American fashion designer

Larry Levine (May 10, 1926 - February 9, 2008) was an American designer of coats and suits.

He was born in Bensonhurst, Brooklyn to Polish, Jewish immigrants. He served in the US Navy in World War II and eventually got a job as a road salesman for Capri Coat in the 1940s. In 1951, Levine founded Larry Levine, Inc. By the mid-1960s his traditional, classic, coats and suits were sold in virtually every clothing store in the country.
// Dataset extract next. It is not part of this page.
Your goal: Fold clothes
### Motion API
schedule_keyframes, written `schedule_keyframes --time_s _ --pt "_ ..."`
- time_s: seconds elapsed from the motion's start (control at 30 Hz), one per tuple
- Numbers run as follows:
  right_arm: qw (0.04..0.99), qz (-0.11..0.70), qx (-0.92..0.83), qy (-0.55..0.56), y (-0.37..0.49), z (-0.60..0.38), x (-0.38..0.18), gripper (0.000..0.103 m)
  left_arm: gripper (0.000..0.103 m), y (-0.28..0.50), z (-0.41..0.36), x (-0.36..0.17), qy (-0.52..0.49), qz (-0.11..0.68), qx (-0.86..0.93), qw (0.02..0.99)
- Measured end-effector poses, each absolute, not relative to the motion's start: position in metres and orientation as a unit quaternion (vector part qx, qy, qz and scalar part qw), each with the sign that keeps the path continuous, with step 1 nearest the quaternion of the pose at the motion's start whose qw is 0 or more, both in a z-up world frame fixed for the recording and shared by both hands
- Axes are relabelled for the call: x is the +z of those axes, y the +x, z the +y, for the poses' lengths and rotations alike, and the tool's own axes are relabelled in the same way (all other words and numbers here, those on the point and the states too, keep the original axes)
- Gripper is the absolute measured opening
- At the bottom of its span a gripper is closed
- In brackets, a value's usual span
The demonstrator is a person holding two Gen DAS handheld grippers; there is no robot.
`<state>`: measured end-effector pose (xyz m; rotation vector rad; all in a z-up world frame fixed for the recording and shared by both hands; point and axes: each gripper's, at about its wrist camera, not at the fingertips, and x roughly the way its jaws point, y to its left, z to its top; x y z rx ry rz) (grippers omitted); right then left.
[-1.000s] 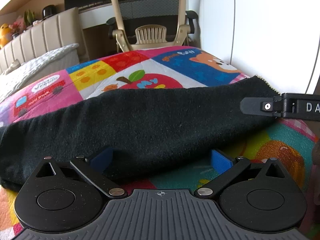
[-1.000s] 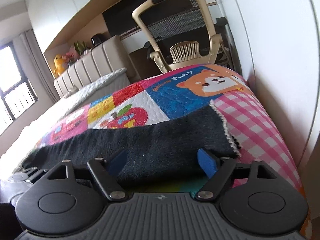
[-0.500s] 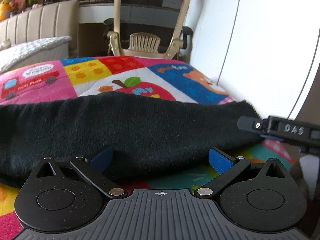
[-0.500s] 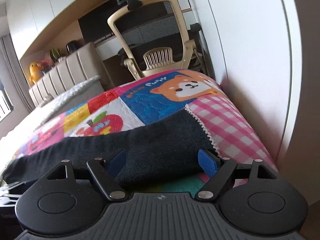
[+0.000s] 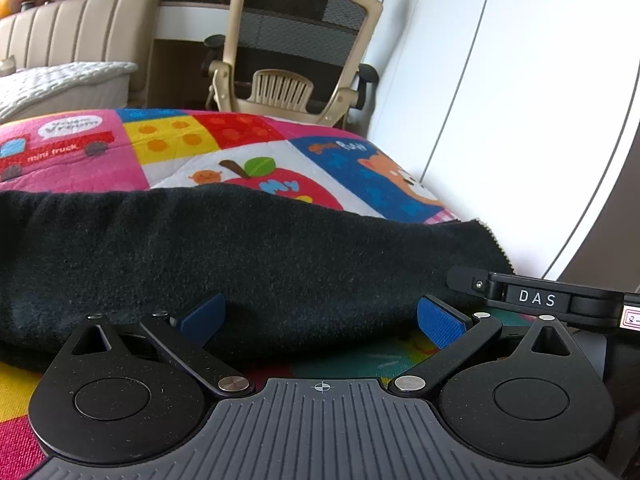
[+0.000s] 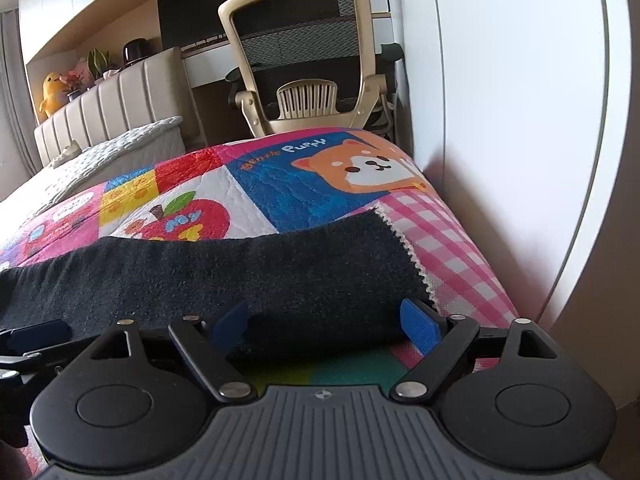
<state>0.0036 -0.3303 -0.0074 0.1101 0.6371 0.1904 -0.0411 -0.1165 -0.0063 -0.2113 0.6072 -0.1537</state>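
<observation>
**Soft black garment, both grippers open at its near edge**

The black garment (image 5: 256, 256) lies in a long band across the quilt (image 5: 224, 148), from 9 o'clock to 3 o'clock in both wrist views. It looks like thick, fuzzy knit — soft, limp and light by my guess, not slippery, and likely to sag if lifted from one point only. Its right end shows a pale zigzag trim (image 6: 404, 244) over the pink checked patch.

The left gripper (image 5: 320, 316) has its blue pads (image 5: 438, 320) spread wide, the rolled near edge of the cloth lying between them; nothing is pinched. The right gripper (image 6: 326, 322) is equally wide open, straddling the same edge close to the trimmed end, and grips nothing. In the left view its finger shows at 3 o'clock.

The best hold, I judge, is this thick near edge, one gripper toward each end, so the fabric lifts evenly.

The quilt is padded and brightly printed — apple, puppy, truck — and will give under pressure. Behind it at 12 o'clock stands an office chair (image 6: 304, 52); a beige headboard (image 6: 120, 100) sits at 10 o'clock, a white wall (image 6: 520, 100) at 2 o'clock.
</observation>
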Motion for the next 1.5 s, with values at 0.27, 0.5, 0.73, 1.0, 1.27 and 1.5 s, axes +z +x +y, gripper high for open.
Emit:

Larry Levine was one of a very few clothing manufacturers of his time to brand his own name. In the early 1970s, Larry Levine hired London based designer Gerald McCann to come to New York and design exclusively for him. Their successful partnership lasted through the 1990s. Levine created two labels for McCann: Gerald McCann and Emily Lawrence, LTD. Stan Rutstein, former president of Casual Corner, called Larry Levine Inc. "the strongest label in women's outerwear in the United States from the sixties through the eighties".

Levine's daughters, Anne Levine and Elena Levine, both worked with their father in design, styling and sales. Elena went on to design for Anne Klein's coat division. Anne had an eponymous line manufactured by MDP, Inc. in the 1990s. Levine's wife, Emily ran a group of retail stores called Emily Lawrence.

Levine sold part of his company to S. Rothschild, Inc. in 1991 but remained president. In 1996, Levine cut all ties with S. Rothschild.

Larry Levine coats and suits are an integral part of Federated Stores' matrix with garments sold in Macy's, Lord & Taylor and Nordstrom's.